◆ **Goal of the exercise**
Set down exactly the lines below, from the one containing "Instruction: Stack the" through the final line, and include no others.

◆ **Information shown**
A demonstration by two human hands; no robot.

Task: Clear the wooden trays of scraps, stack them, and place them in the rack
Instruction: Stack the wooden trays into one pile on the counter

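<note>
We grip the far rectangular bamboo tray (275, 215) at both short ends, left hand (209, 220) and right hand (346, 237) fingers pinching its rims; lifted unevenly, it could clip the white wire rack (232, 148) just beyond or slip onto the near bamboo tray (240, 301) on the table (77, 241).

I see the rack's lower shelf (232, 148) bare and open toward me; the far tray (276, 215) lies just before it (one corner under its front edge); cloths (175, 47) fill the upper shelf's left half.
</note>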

◆ **Problem solution**
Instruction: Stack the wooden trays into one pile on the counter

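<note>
We grip the far rectangular bamboo tray (275, 215) at both short ends, left hand (209, 220) and right hand (346, 237) fingers pinching its rims; lifted unevenly, it could clip the white wire rack (232, 148) just beyond or slip onto the near bamboo tray (240, 301) on the table (77, 241).

I see the rack's lower shelf (232, 148) bare and open toward me; the far tray (276, 215) lies just before it (one corner under its front edge); cloths (175, 47) fill the upper shelf's left half.
</note>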

The exercise is done.